[BRIEF] Would you pull out every line of the material that contains the string "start"?
[[ INPUT DATA open ]]
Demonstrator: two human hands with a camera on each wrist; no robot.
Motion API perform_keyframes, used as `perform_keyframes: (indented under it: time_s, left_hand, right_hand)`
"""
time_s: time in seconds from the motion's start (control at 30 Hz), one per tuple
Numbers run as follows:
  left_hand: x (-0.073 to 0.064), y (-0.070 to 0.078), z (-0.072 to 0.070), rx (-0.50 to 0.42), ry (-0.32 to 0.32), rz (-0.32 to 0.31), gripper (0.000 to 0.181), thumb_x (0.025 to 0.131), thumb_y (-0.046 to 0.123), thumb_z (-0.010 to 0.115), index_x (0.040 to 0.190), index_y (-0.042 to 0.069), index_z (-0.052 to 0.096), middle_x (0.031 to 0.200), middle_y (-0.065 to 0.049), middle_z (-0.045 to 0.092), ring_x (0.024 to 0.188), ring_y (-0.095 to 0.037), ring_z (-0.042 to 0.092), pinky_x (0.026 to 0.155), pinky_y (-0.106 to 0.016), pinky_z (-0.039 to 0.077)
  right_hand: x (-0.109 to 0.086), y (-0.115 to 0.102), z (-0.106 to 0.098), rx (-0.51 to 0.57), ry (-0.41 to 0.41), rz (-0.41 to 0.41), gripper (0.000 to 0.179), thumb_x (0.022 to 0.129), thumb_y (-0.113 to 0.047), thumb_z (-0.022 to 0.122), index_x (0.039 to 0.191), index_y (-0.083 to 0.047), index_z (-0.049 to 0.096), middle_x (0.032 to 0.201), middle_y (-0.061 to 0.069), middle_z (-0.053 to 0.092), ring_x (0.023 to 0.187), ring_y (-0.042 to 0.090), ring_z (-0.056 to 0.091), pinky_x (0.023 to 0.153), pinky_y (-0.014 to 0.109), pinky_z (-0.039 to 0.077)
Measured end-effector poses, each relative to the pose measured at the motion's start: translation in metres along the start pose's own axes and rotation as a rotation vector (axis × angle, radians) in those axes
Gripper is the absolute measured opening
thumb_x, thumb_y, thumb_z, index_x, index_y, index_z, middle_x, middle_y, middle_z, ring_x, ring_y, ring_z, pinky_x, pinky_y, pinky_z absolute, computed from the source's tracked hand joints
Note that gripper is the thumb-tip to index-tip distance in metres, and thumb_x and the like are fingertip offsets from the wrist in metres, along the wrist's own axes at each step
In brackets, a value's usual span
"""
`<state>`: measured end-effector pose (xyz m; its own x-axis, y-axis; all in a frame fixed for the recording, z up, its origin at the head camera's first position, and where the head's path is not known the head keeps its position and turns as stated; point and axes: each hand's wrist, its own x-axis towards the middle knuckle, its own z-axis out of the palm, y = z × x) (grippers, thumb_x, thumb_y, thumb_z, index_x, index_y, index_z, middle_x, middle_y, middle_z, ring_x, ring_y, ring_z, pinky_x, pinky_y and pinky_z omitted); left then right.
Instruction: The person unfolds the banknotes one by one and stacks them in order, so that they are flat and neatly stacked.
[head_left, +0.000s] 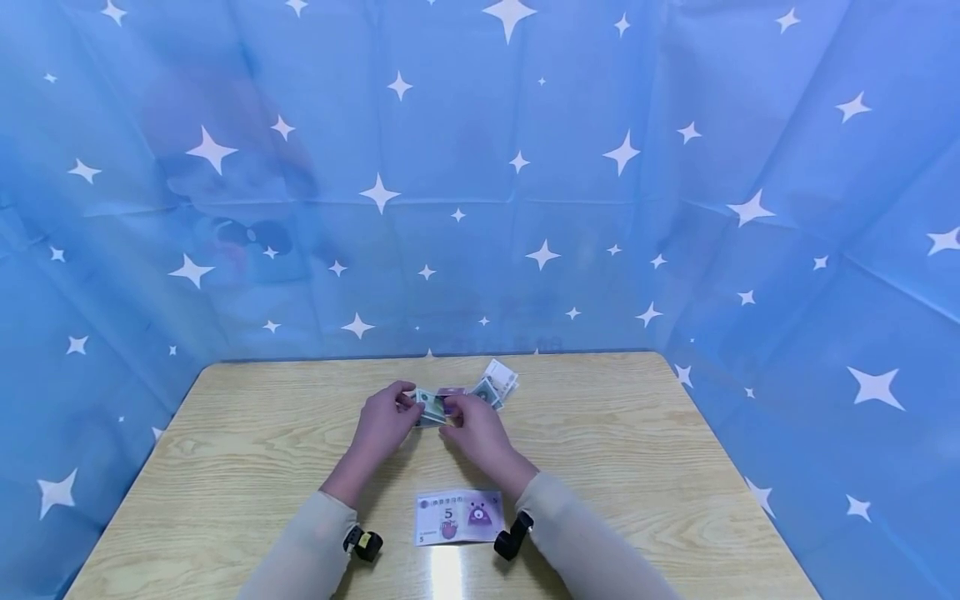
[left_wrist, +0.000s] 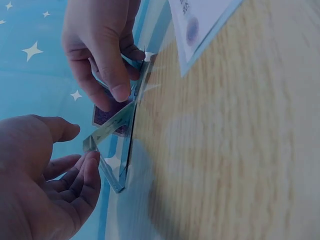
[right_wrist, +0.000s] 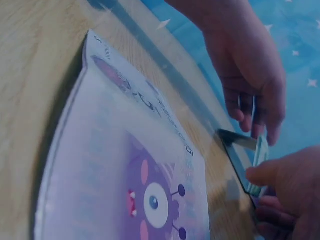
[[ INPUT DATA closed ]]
[EXERCISE SOLUTION]
time_s: time in seconds from the motion's start (control at 30 Hz), one per tuple
Measured end-effector poses, each relative to the pose measured at the motion's start: translation in metres along the start pose's own axes and rotation as a rotation vector (axis × angle, radians) in those axes

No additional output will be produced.